So yes, it did great on this drive, but why was it so great? To be blunt, it's how natural and organic the car and all the controls feel. Having a 365-horsepower twin-turbo V6 in front of you helps, too, with enough grunt to seemingly clear out the Suez Canal all on its own. Steering has a good weight to it, and while it could do with a bit more information, it's tactile in its own way and responsive to every input. The front tires do start complaining earlier than I'd like, likely owing to the skinny nature of the rubber (225 front, 255 rear), but the Michelin Pilot Sports excel when being pushed, even when singing and bordering on squealing. I did run into understeer a couple times, but for the most part, you can be aggressive with the wheel and command the G70 to change whichever direction you desire despite the tire noise.
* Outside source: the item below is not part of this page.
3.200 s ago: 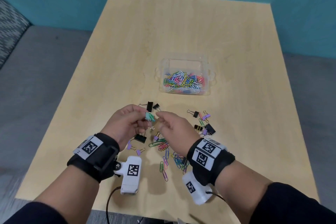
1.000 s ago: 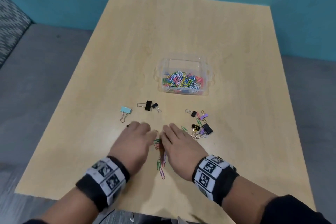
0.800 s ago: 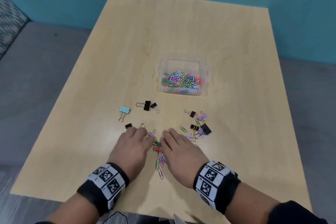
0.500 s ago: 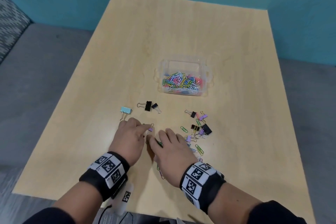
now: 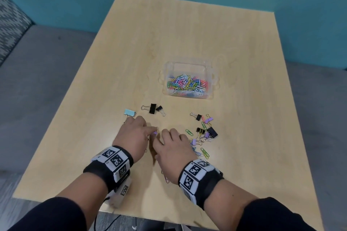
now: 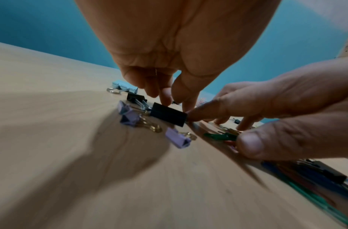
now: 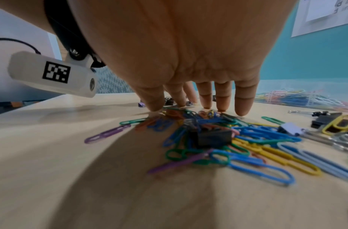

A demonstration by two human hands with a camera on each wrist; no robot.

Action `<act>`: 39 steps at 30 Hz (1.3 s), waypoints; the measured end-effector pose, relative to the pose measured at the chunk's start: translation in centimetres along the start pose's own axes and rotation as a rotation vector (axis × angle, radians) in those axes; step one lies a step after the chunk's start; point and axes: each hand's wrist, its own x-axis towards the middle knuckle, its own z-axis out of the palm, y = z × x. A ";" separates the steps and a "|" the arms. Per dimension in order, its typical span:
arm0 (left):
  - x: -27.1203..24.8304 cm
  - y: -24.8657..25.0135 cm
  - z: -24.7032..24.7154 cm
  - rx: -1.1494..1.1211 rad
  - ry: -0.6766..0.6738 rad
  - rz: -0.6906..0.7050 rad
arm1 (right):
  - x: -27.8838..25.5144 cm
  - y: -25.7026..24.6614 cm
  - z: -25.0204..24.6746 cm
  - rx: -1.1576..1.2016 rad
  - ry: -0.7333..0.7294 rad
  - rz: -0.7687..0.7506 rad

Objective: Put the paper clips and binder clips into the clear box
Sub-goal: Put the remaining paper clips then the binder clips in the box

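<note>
Here, the left hand [image 5: 131, 134] curls its fingertips onto a black binder clip [image 6: 168, 114], while the right hand [image 5: 173, 148] spreads straight fingers over loose paper clips [image 7: 218, 139] on the tabletop [image 5: 187, 33]. Beyond them, farther along the tabletop, stands the clear box [image 5: 210, 73], already holding coloured paper clips.

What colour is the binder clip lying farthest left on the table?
Light blue, with silver wire handles. It shows best in the head view, just beyond the left hand.

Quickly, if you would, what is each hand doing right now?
Left hand: fingers curled down, fingertips on a black binder clip; a firm grip cannot be told.
Right hand: open, straight fingers pressing on the pile of coloured paper clips.
</note>
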 end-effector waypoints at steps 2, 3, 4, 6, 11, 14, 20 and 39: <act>0.1 0.0 -0.2 0.026 -0.009 0.000 | 0.2 -0.1 0.1 -0.014 -0.013 -0.003; 0.2 -0.1 -0.3 0.045 -0.018 0.007 | -0.1 0.0 0.3 -0.010 -0.022 -0.014; 0.2 -0.2 -0.4 0.063 -0.026 0.013 | -0.6 0.3 0.4 -0.004 -0.030 -0.033; 0.2 -0.2 -0.6 0.099 -0.026 0.007 | -2.2 1.1 0.5 0.012 -0.037 -0.089; -1.2 1.6 -1.5 -0.020 0.110 -0.080 | -4.7 3.2 -0.1 0.076 0.000 -0.138; -3.3 4.1 -0.9 -0.151 0.077 -0.027 | -3.5 3.8 0.0 0.117 0.019 0.015; -4.3 6.1 1.0 -0.268 -0.037 -0.012 | -5.4 2.0 1.1 0.111 -0.048 -0.098; -5.4 4.8 2.8 -0.333 -0.045 -0.117 | -12.2 6.5 1.2 0.443 0.067 0.298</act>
With a softer suspension tuning, this also allows you to more accurately lean on each corner while providing more information as to what each and every tire is doing underneath you. Going up and down endless undulations and crests, the G70 did have its rear end skitting and hopping about quite occasionally, but it was never unnerving nor suffered from complete loss of composure. The Brembos worked well, too, reliably and ably slow you down in these situations.
In most slow corners, I had the traction control lights flashing and intervening a little too intrusively, but it did well to keep all 365 horsepowers in check on the public road. Turn these aids off and the G70 can be transformed into an oversteering drift monster. Use at your own discretion, though, as it's keen to hang its 'arse around in lovely, progressive oversteer.
Performance wise, it's quick. Very, very quick. To prove a point, I tested the G70 0-60 MPH with every seat taken up by an adult. So with 5 people in the car (about an additional 600 pounds over if it was just myself) the G70 whisked to 60 in five seconds flat, with full load! It's no quicker than the old car, but it doesn't need to be any faster. The fact that this G70 costs the same as most four-cylinder options from the German Big 3 and yet you get such bombastic speed as this is all you need to know when it comes to value.
Sports mode isn't. To be honest, my first drive in the G70 was met with severe disappointment. I couldn't believe how much I disliked it when I remembered enjoying prior examples so much. However, I realized the culprit were the sport driving modes that only ruin the party. Turning the dial into sport brings about a heightened sensitivity to the steering and throttle while firming up the suspension. Normally this would be great, but on these technical roads, it was a huge mistake.
By raising the controls' sensitivities, it spoils the organic nature and renders everything twitchy and disconcerting. The steering loses adjustability and the heavier weight combined with a strong self-centering force makes it feel like a tightly wound rubber band ready to snap back at any moment. I hated it. Furthermore, the throttle became impossible to use because of how aggressive it was in conjunction with all that grunting turbo boost on tap. It basically becomes an on/off switch, with even just 15% throttle in the lower gears wanting to induce wheelspin. So, that first section of our drive was on a knife's edge then, with me getting the feeling the G70 was ready to pit me into a ditch at any moment if I wasn't careful with my inputs. Maybe these modes would work really well on a wide-open racetrack, but here on these splendid canyon roads, they ruined the driving experience. Luckily, there's a custom mode that allowed me to put the suspension and the suspension alone in sport mode and leave the other controls in normal. After that, I was in driving heaven.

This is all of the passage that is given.